Sadly, not every kid gets the parents they need or deserve. I don’t know what’s going on with your parents, but it sounds like they are both trying to erase their former life. You and your older brother represent the life they have left behind. It isn’t fair. It isn’t good. In my opinion, it isn’t moral. But I’m afraid there is little you can do to change it.
The only ray of good news in your story is that you and your brother are on the edge of adulthood. At 17 years old plus, the two of you have the opportunity to get jobs or further your education. At least for now, your parents are providing a place to live and some funds. Use that as a launch pad. The best response to your parents’ desertion that I can think of is for the two of you to create successful adult lives and demonstrate to them how wrong they were to separate from you.

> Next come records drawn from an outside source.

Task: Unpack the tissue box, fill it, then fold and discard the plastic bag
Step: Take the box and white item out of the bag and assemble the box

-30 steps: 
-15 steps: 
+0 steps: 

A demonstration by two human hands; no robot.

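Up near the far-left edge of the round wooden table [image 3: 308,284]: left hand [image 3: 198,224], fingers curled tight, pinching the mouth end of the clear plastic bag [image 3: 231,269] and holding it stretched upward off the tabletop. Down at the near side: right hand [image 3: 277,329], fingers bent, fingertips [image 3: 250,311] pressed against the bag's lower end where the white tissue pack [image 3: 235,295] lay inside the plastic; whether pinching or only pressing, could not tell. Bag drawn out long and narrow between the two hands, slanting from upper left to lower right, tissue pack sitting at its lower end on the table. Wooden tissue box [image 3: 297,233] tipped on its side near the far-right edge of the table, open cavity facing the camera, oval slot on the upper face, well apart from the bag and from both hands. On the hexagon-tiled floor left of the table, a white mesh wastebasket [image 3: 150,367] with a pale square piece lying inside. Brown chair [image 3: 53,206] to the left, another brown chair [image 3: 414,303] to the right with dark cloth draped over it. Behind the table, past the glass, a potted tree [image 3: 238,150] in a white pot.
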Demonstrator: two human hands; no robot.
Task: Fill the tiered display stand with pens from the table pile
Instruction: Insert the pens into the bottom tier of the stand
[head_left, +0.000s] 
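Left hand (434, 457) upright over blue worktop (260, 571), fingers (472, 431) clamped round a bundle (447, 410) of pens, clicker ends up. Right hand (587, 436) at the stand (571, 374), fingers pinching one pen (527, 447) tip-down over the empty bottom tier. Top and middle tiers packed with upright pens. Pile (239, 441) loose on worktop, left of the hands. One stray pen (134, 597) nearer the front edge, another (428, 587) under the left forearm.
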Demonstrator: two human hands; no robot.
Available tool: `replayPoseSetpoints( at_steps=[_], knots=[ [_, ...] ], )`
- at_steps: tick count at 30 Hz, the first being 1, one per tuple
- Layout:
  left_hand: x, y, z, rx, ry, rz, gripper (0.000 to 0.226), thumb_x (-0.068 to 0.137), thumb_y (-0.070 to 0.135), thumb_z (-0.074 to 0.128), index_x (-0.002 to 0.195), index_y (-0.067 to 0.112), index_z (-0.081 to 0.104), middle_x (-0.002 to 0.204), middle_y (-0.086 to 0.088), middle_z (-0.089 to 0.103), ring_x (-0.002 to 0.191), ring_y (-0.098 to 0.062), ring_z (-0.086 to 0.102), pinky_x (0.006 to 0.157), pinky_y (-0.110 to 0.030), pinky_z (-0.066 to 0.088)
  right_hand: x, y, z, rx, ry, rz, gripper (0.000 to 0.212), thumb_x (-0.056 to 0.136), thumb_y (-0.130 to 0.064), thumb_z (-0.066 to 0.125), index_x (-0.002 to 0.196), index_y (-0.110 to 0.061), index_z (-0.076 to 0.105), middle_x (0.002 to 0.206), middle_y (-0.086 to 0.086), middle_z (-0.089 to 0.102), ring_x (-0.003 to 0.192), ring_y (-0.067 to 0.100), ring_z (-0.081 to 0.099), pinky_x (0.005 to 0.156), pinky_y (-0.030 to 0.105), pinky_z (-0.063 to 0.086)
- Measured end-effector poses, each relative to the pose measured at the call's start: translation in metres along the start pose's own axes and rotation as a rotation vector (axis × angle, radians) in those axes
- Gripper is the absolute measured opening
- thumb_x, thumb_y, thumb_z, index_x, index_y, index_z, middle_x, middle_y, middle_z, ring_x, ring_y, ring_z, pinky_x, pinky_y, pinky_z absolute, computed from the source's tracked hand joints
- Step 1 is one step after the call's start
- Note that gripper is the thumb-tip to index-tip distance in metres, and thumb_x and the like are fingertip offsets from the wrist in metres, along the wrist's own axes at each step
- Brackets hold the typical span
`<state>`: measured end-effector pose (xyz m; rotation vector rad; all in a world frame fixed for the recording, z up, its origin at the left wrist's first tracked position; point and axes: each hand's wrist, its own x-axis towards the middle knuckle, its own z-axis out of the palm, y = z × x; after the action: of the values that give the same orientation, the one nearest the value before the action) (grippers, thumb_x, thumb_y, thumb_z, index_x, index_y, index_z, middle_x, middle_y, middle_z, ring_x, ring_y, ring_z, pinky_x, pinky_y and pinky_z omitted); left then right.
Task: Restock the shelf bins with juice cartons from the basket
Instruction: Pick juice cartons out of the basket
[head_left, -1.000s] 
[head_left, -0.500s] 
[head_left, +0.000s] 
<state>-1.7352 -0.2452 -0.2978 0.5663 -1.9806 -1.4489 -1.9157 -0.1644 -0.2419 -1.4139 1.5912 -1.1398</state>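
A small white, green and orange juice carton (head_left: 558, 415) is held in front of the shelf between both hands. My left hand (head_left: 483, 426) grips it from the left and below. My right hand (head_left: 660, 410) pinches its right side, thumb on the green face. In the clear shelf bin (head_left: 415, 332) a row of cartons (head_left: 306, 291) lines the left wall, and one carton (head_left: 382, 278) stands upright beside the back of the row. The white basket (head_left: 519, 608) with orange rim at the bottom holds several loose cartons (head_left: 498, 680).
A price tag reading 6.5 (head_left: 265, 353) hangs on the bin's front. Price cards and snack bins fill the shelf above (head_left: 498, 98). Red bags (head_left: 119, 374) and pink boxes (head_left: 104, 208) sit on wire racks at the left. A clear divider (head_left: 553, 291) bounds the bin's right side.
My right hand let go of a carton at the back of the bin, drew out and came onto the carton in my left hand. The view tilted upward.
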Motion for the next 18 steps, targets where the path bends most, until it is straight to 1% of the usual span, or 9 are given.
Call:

In the meantime, I hope the two of you will actively search for interested and helpful older adult mentors. They can’t take the place of loving parents but they can give you friendship, advice, support and even love. Teachers and older people at your workplace are good candidates for that role. You may also have relatives in the extended family who sympathize with your situation and who would be willing to provide you with some guidance.
Your parents are like a dry well. It doesn’t matter how often you go to draw love, there isn’t enough there to bring up the buckets you need. To keep going to that dry well will only make you sadder and madder. Better to find a new source.